Task brief >>
When you restate the entries that follow, keep every word exactly and drop the pictures.

Top of Exercise input

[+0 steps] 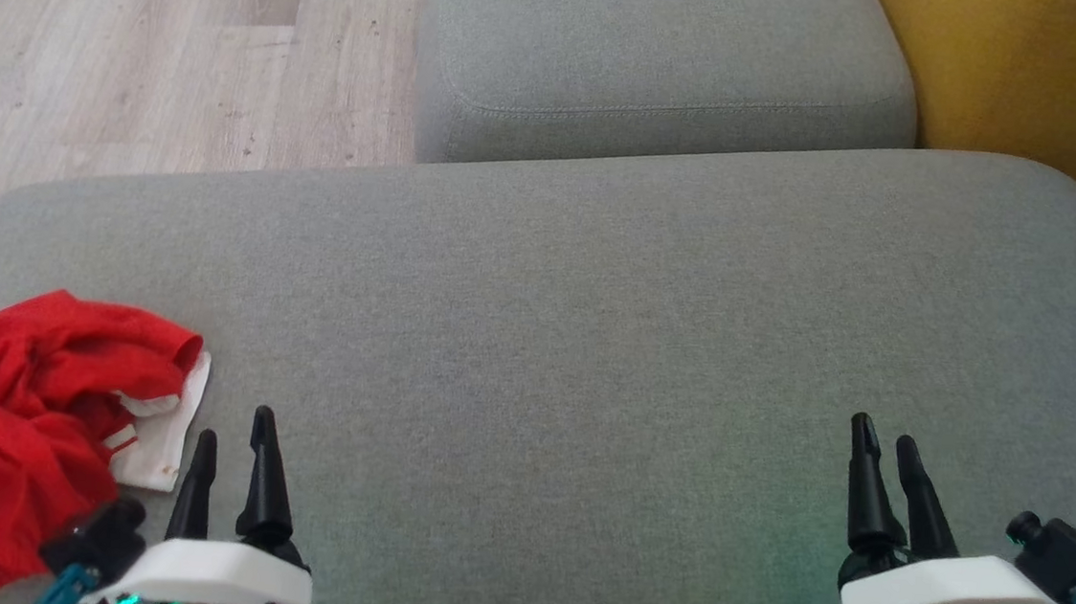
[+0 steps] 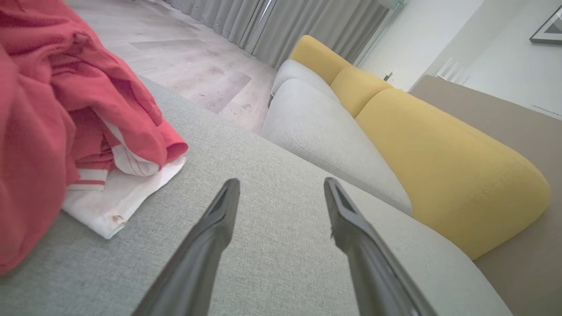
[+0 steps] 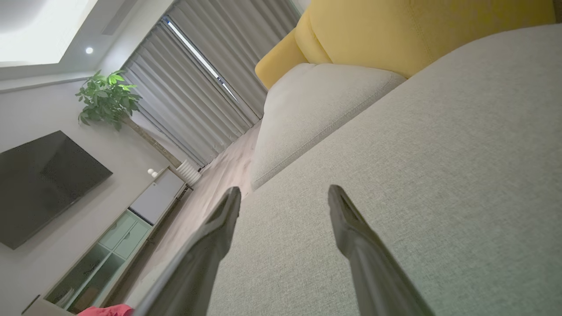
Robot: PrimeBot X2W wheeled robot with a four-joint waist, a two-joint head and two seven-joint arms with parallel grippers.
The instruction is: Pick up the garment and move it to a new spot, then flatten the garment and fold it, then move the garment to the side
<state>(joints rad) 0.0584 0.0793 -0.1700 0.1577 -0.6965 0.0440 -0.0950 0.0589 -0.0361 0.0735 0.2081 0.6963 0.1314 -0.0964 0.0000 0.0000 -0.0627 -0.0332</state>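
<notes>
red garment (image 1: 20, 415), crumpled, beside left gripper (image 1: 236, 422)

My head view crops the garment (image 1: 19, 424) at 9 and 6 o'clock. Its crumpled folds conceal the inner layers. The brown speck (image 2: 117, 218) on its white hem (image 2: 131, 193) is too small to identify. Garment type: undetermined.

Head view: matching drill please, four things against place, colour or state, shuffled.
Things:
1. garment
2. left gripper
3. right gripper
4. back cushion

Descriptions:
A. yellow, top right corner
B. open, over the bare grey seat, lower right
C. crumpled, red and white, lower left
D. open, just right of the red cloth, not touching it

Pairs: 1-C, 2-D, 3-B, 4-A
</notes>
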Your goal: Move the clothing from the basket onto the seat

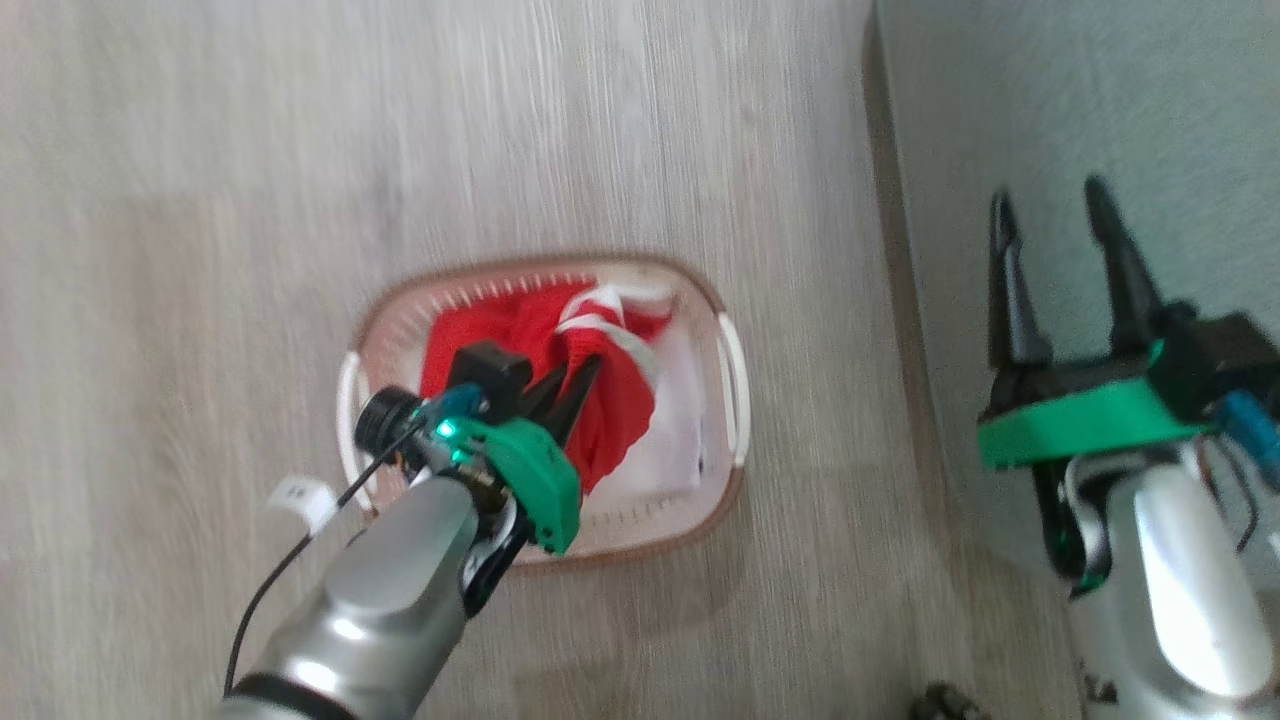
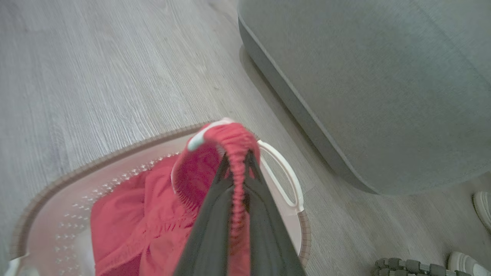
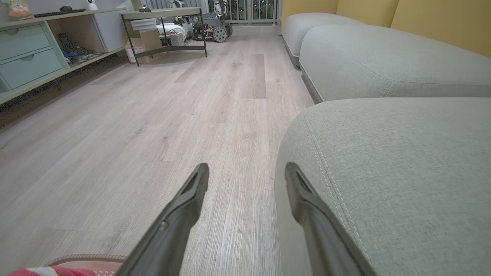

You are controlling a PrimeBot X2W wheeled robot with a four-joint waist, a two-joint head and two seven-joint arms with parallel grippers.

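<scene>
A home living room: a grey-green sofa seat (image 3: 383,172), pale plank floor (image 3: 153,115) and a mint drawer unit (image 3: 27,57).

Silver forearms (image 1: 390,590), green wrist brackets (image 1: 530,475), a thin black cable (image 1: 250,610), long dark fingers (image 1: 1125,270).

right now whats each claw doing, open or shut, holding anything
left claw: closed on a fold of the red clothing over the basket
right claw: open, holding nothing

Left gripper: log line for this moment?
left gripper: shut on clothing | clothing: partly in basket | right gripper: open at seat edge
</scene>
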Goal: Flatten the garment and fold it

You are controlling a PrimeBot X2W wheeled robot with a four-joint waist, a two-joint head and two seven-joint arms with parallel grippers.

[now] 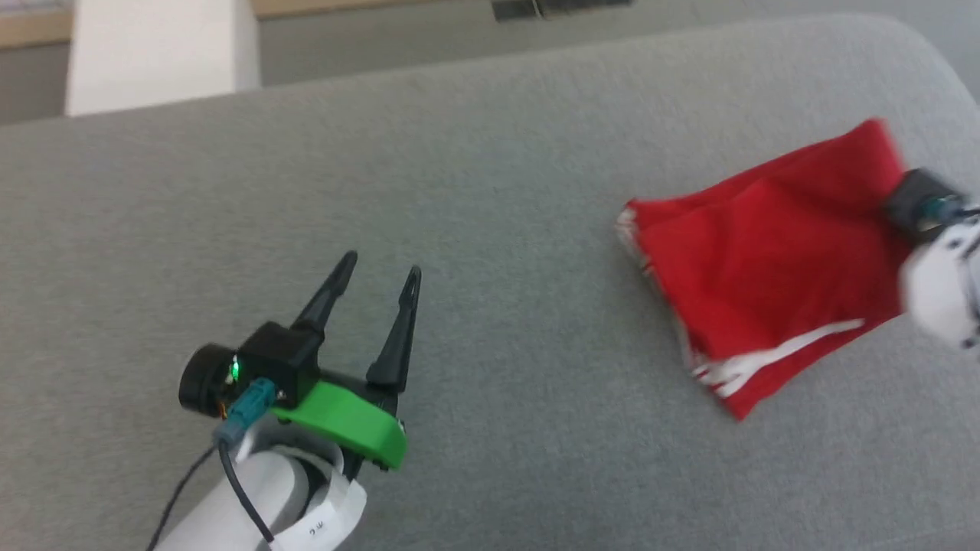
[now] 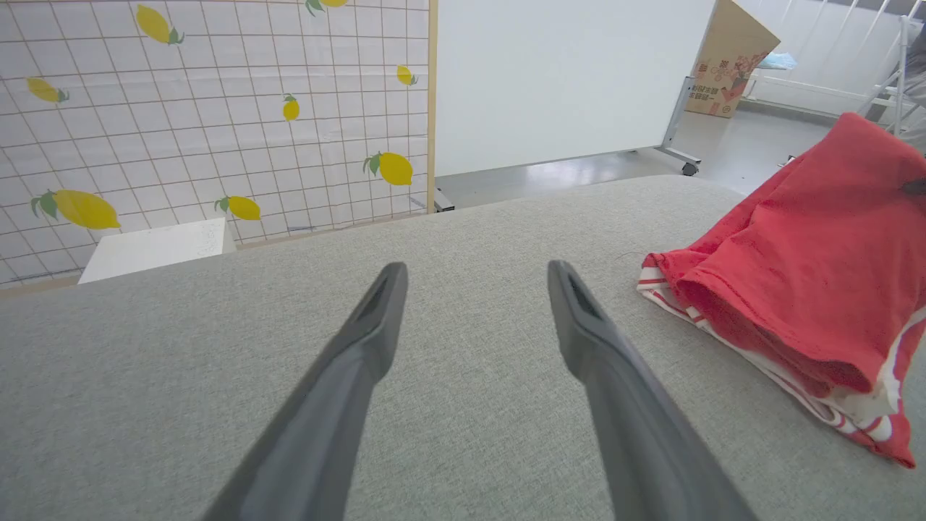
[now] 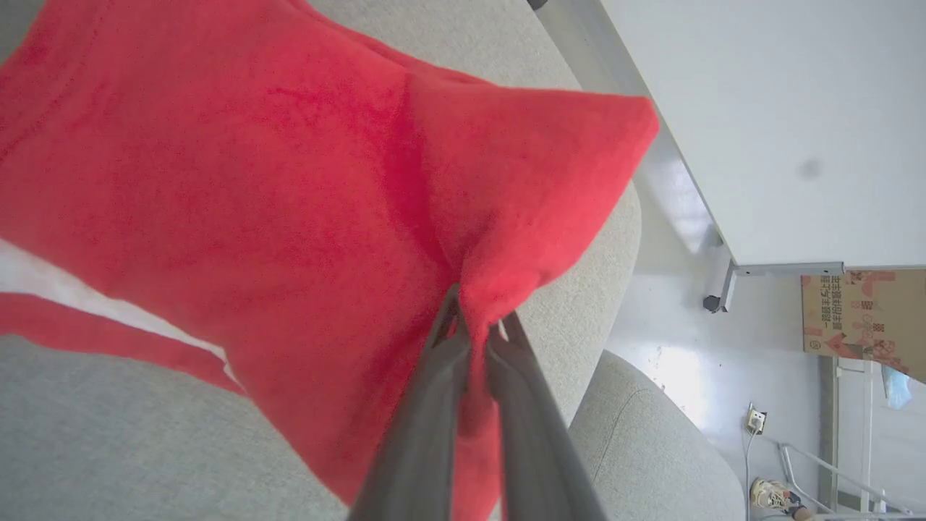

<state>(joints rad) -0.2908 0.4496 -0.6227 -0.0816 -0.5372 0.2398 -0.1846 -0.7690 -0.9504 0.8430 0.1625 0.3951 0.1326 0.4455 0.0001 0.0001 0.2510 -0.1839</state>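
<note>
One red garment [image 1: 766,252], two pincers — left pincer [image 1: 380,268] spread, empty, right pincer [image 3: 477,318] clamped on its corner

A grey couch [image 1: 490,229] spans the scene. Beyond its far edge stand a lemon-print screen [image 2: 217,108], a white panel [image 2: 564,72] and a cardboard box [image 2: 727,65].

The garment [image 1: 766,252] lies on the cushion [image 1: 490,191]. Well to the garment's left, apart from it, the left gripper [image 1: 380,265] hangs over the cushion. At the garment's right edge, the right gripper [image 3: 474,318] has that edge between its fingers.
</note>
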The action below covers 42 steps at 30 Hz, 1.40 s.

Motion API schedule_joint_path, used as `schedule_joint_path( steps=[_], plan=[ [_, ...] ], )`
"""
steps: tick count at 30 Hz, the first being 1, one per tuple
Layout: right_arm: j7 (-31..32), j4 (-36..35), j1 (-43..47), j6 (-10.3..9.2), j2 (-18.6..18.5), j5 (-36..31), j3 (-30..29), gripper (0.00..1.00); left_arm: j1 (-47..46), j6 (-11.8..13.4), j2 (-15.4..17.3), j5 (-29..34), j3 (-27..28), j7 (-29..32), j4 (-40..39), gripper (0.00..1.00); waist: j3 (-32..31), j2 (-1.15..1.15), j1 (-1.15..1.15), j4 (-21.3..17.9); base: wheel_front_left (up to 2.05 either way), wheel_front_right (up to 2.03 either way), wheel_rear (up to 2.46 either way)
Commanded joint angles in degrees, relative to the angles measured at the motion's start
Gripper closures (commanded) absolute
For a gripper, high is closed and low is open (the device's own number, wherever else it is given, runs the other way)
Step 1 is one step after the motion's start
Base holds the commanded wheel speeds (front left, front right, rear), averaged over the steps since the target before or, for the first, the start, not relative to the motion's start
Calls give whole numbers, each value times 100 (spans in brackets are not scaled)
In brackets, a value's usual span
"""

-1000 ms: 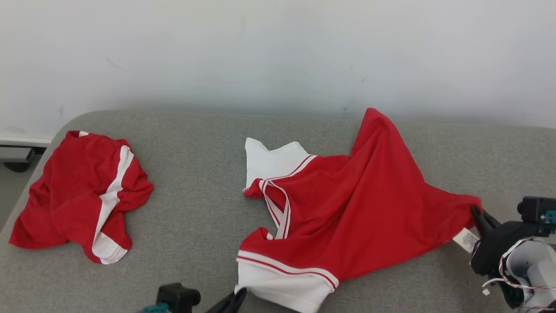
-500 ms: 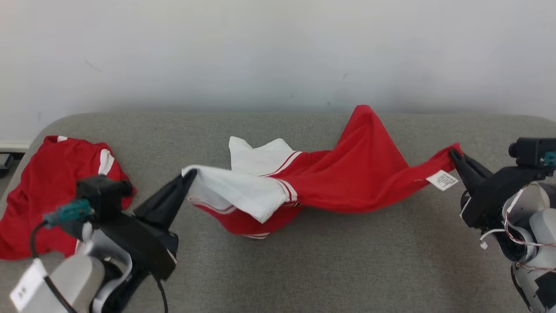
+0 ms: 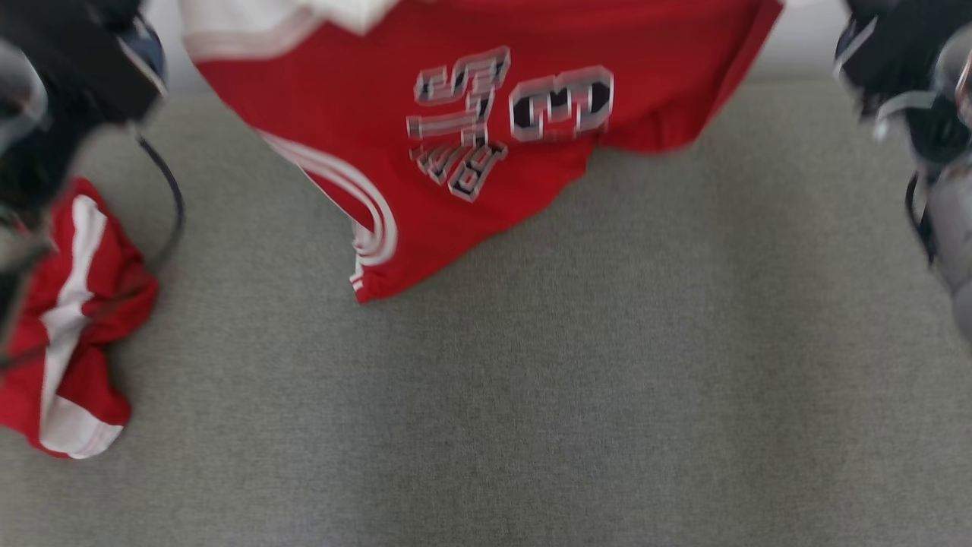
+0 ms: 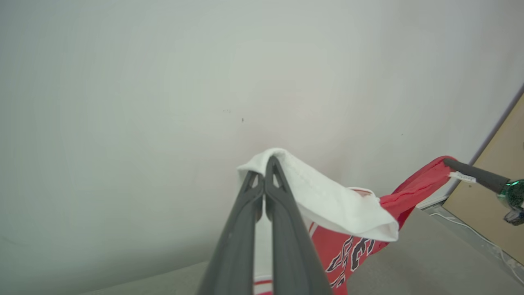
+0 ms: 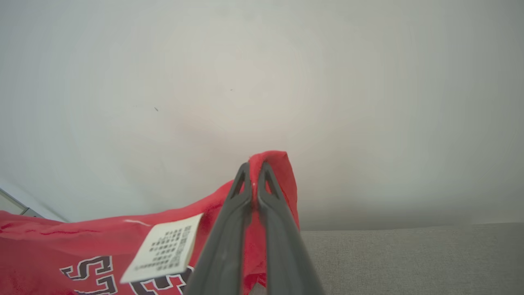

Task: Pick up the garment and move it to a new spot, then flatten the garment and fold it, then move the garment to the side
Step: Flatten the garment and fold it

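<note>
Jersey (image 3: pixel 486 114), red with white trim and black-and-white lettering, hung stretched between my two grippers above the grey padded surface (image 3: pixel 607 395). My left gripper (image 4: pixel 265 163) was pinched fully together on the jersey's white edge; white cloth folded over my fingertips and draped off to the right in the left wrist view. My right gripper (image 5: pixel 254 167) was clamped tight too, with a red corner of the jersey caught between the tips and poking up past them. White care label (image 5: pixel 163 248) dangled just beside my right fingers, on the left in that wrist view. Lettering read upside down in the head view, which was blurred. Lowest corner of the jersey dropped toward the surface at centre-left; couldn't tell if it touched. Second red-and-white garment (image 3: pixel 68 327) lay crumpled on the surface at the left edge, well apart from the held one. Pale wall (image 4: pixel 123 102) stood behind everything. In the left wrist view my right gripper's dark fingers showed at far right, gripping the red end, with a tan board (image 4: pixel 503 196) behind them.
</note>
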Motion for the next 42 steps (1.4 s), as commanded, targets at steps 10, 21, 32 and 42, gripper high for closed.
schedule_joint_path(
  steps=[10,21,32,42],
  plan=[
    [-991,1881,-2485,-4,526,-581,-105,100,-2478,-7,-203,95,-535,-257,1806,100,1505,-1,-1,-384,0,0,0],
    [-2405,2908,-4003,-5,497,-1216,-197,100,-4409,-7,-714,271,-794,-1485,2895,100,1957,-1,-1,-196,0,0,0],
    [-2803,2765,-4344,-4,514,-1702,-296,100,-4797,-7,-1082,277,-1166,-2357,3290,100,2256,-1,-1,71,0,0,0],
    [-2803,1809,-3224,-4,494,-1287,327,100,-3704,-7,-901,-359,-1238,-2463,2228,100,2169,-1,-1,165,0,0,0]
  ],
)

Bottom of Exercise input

Answer below >>
[+0 steps] 
[+0 steps] 
[+0 steps] 
Robot: PrimeBot X2W wheeled robot with a four-joint waist, a two-joint head and two seven-joint arms with parallel grippers.
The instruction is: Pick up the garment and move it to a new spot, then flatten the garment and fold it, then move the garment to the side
<state>(joints rad) 0.0584 0.0793 -0.1700 0.1577 -0.6965 0.0440 -0.0950 0.0589 -0.0361 0.0735 0.2081 0.6963 0.1314 -0.0964 0.0000 0.0000 -0.0627 -0.0332</state>
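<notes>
red garment (image 1: 20, 415), crumpled, beside left gripper (image 1: 236, 422)

My head view crops the garment (image 1: 19, 424) at 9 and 6 o'clock. Its crumpled folds conceal the inner layers. The brown speck (image 2: 117, 218) on its white hem (image 2: 131, 193) is too small to identify. Garment type: undetermined.

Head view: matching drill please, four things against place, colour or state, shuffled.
Things:
1. garment
2. left gripper
3. right gripper
4. back cushion

Descriptions:
A. yellow, top right corner
B. open, over the bare grey seat, lower right
C. crumpled, red and white, lower left
D. open, just right of the red cloth, not touching it

Pairs: 1-C, 2-D, 3-B, 4-A
</notes>
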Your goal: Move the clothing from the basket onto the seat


You are controlling a PrimeBot X2W wheeled robot with a four-joint waist, a two-joint head and two seven-joint arms with parallel grippers.

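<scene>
A home living room: a grey-green sofa seat (image 3: 383,172), pale plank floor (image 3: 153,115) and a mint drawer unit (image 3: 27,57).

Silver forearms (image 1: 390,590), green wrist brackets (image 1: 530,475), a thin black cable (image 1: 250,610), long dark fingers (image 1: 1125,270).

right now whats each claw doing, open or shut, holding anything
left claw: closed on a fold of the red clothing over the basket
right claw: open, holding nothing

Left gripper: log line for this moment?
left gripper: shut on clothing | clothing: partly in basket | right gripper: open at seat edge
</scene>
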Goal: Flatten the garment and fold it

You are controlling a PrimeBot X2W wheeled robot with a four-joint waist, a two-joint head and two seven-joint arms with parallel grippers.

[now] 
[now] 
[now] 

<state>(joints rad) -0.2908 0.4496 -0.6227 -0.0816 -0.5372 0.2398 -0.1846 -0.7690 -0.9504 0.8430 0.1625 0.3951 0.1326 0.4455 0.0001 0.0001 0.2510 -0.1839</state>
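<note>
One red garment [image 1: 766,252], two pincers — left pincer [image 1: 380,268] spread, empty, right pincer [image 3: 477,318] clamped on its corner

A grey couch [image 1: 490,229] spans the scene. Beyond its far edge stand a lemon-print screen [image 2: 217,108], a white panel [image 2: 564,72] and a cardboard box [image 2: 727,65].

The garment [image 1: 766,252] lies on the cushion [image 1: 490,191]. Well to the garment's left, apart from it, the left gripper [image 1: 380,265] hangs over the cushion. At the garment's right edge, the right gripper [image 3: 474,318] has that edge between its fingers.
</note>
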The action below covers 42 steps at 30 Hz, 1.40 s.

Motion API schedule_joint_path, used as `schedule_joint_path( steps=[_], plan=[ [_, ...] ], )`
"""
steps: tick count at 30 Hz, the first being 1, one per tuple
Layout: right_arm: j7 (-31..32), j4 (-36..35), j1 (-43..47), j6 (-10.3..9.2), j2 (-18.6..18.5), j5 (-36..31), j3 (-30..29), gripper (0.00..1.00); left_arm: j1 (-47..46), j6 (-11.8..13.4), j2 (-15.4..17.3), j5 (-29..34), j3 (-27..28), j7 (-29..32), j4 (-40..39), gripper (0.00..1.00); waist: j3 (-32..31), j2 (-1.15..1.15), j1 (-1.15..1.15), j4 (-21.3..17.9); base: wheel_front_left (up to 2.05 either way), wheel_front_right (up to 2.03 either way), wheel_rear (up to 2.46 either way)
Commanded joint angles in degrees, relative to the angles measured at the motion's start
Gripper closures (commanded) absolute
For a gripper, high is closed and low is open (the device's own number, wherever else it is given, runs the other way)
Step 1 is one step after the motion's start
Base holds the commanded wheel speeds (front left, front right, rear), averaged over the steps since the target before or, for the first, the start, not relative to the motion's start
Calls give whole numbers, each value times 100 (spans in brackets are not scaled)
In brackets, a value's usual span
"""

-1000 ms: 
-500 ms: 
+0 ms: 
+0 ms: 
+0 ms: 

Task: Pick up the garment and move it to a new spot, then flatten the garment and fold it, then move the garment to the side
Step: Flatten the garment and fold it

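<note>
Jersey (image 3: pixel 486 114), red with white trim and black-and-white lettering, hung stretched between my two grippers above the grey padded surface (image 3: pixel 607 395). My left gripper (image 4: pixel 265 163) was pinched fully together on the jersey's white edge; white cloth folded over my fingertips and draped off to the right in the left wrist view. My right gripper (image 5: pixel 254 167) was clamped tight too, with a red corner of the jersey caught between the tips and poking up past them. White care label (image 5: pixel 163 248) dangled just beside my right fingers, on the left in that wrist view. Lettering read upside down in the head view, which was blurred. Lowest corner of the jersey dropped toward the surface at centre-left; couldn't tell if it touched. Second red-and-white garment (image 3: pixel 68 327) lay crumpled on the surface at the left edge, well apart from the held one. Pale wall (image 4: pixel 123 102) stood behind everything. In the left wrist view my right gripper's dark fingers showed at far right, gripping the red end, with a tan board (image 4: pixel 503 196) behind them.
</note>
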Motion for the next 42 steps (1.4 s), as commanded, targets at steps 10, 21, 32 and 42, gripper high for closed.
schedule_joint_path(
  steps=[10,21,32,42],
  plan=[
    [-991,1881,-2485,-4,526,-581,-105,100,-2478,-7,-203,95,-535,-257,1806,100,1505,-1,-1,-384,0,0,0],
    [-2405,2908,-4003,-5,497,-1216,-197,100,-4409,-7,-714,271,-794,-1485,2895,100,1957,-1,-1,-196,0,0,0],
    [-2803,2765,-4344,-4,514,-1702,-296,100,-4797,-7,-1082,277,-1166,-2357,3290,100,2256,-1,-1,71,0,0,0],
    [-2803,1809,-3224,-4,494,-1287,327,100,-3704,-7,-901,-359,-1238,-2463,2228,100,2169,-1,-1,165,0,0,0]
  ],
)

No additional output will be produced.